Tenez, voici un contrat que je vous recommande, il est de soixante-quinze francs !... Mais, dame, vous en avez là-dedans à lire au moins pendant huit jours. Et puis, c'est du papier solide !... Ah ! si j'avais eu de ce papier-là avec ma femme, elle n'aurait pas si facilement fait des trous dans le nôtre !...

 

JULES.

(Par gestes, il refuse encore ce contrat, et en demande un beaucoup plus cher.)

 

CADOCHE, sans le comprendre.

Oui ! oui !... vous frottez des allumettes chimiques qui ne veulent pas prendre !...

 

JULES.

Des allumettes chimiques ?... Mais vous ne comprenez donc pas la pantomime ?...

 

CADOCHE.

Pardon !... Je la comprends quand on la parle !... Mais, par gestes, pas du tout... Ne sont-ce pas des allumettes que vous frottiez ?

 

JULES.

Mais non ; je vous demandais un contrat dans les trois ou quatre cents francs... un contrat chic !

 

CADOCHE.

Fichtre !... un contrat d'homme du monde alors !... Ceux de ce prix-là sont écrits par moi-même et ont des petites-questions tout autour. C'est charmant ! On rit rien qu'à les voir !... Je n'en ai pas sur moi mais je vais vous en chercher à la maison !... Dans un instant je suis de retour !...

Il sort.

 

 

SCÈNE VII

JULES, puis BAUDRUCHON.

 

JULES.

Il a compris que je frottais des allumettes chimiques !... C'est un notaire qui n'a pas inventé le fil à couper le beurre, voilà tout !...

 

BAUDRUCHON, entrant.

Ma Colombine m'a dit qu'un domestique m’attendait ici !... le voilà !... Oh ! qu'il est bien mis !...

 

JULES, à part.

Allons, voilà M. Baudruchon ; il n'y a plus à reculer…

 

Duo

 

BAUDRUCHON.

Vous voyez en moi Baudruchon,

Le plus célèbre des Cassandres ;

Je veux renaître de mes cendres,

Comme un certain phénix, dit-on.

 

JULES.

Permettez donc

Un instant que je vous admire !...

Monsieur Baudruchon,

Vous possédez un si grand nom…

 

BAUDRUCHON.

Je ne saurais vous contredire.

 

JULES.

Monsieur Baudruchon,

Oui, votre nom est fort connu

Dans le monde des pantomimes ;

Deburau, le plus grand des mimes,

L'a plus d'une fois reconnu.

AIR :

Pour attraper la gifle

Ou bien le coup de pied,

Ou quelque autre mornifle,

Nul ne l'a dégoté.

Y en a que ça déshonore ;

Vous, vous êt's prêt toujours

A les r'cevoir encore

Comm' souv'nir des beaux jours.

Pif ! paf ! v’li ! v’lan !

Il aime à r’cevoir par derrière

Les coups d' pied de la bonn' manière,

Des coups de pied comme en voilà ,

V'lan !

Et des soufflets comme ceux-là !

V’li ! v'lan !

Il envoie des paires de gifles dans le vide.

 

Ensemble

 

JULES.

Ah ! c'est étrange, il paraît

Que chaque coup le satisfait.

Ainsi du matin jusqu'au soir

Voudrait-il donc en recevoir ?

 

BAUDRUCHON.

Ah ! c'est charmant, je renais,

Je rajeunis à ces soufflets ;

Qu'il serait doux d'en recevoir

Ainsi du matin jusqu'au soir.

 

BAUDRUCHON.

Maintenant, ne parlons plus !

 

JULES, à lui-même.

Nous y voilà !... Jules, aie de l’éloquence dans tes gestes !... Je vais lui demander la main de Colombine, en pantomimant !...

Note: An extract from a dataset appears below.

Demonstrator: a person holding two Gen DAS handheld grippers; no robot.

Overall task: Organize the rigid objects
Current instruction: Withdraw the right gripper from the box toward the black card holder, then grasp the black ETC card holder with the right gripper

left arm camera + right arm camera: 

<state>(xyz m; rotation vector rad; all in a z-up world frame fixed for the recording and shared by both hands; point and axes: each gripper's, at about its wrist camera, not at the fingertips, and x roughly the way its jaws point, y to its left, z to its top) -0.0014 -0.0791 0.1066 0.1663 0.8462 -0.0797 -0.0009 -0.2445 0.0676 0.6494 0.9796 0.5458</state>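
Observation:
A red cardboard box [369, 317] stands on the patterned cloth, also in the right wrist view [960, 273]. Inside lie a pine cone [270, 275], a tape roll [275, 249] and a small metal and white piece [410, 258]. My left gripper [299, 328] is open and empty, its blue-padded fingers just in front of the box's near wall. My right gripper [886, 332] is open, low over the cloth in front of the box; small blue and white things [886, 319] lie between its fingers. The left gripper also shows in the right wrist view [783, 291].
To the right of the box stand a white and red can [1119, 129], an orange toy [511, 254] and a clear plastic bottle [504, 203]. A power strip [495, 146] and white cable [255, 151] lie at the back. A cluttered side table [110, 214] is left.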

Il fait signe qu'il est amoureux, et qu’il voudrait bien reposer sa tête sous le même toit que Colombine.

 

BAUDRUCHON, à part.

Il me demande combien il gagnera d'appointements par an. Répondons-lui six cent cinquante fr., nourri, logé et chauffé !... Bah ! je le chaufferai !

Il lui fait signe avec ses doigts.

 

JULES, à part.

Il me demande ce que j'apporte en dot pour épouser sa fille ?... Comment lui dire douze cents francs d'appointements ?... Ah !...

Il mime 12 avec les doigts de la main droite.

 

BAUDRUCHON, à part.

Diable ! il veut en gagner douze cents ; c'est raide !... Indiquons lui qu'il est nourri.

Il fait les gestes nécessaires pour imiter un homme qui fait la cuisine et qui mange.

 

JULES, à part.

Il m'invite à déjeuner... ou bien, il me demande qui payera le repas de noces ?... Ce sera moi, bien entendu !...

Il mime à tort et à travers pour dire que ce sera lui.

 

BAUDRUCHON, à part.

Cristi ! il est très fort comme mime. J'en arrive à ne plus le comprendre du tout.

 

JULES, à part.

Je veux même payer le bal !...

Il imite une personne qui danse.

 

BAUDRUCHON, à part, dansant devant lui.

Il me demande si l’on danse quelquefois dans la maison... Ah ! non !... non !... l'on travaille ferme !... (Il fait le geste de frotter le parquet.) On frotte !...

 

JULES, à part.

Ah ! il veut qu'on danse la mazurka ?... très bien : je la sais !

Il danse la mazurka.

 

BAUDRUCHON, à part.

C'est cela ! très fort ! il frotte des deux jambes. Et puis on cire les souliers.

Il imite quelqu'un qui crache sur les souliers et les cire.

 

JULES.

Il me demande si je joue de l'accordéon !... Faisons-lui signe que je joue du trombone !

Il imite le trombone.

 

BAUDRUCHON.

Il lave la vaisselle, très bien ! nous sommes parfaitement d'accord. Soit ! il mime si bien que je lui accorde ses 1200 francs.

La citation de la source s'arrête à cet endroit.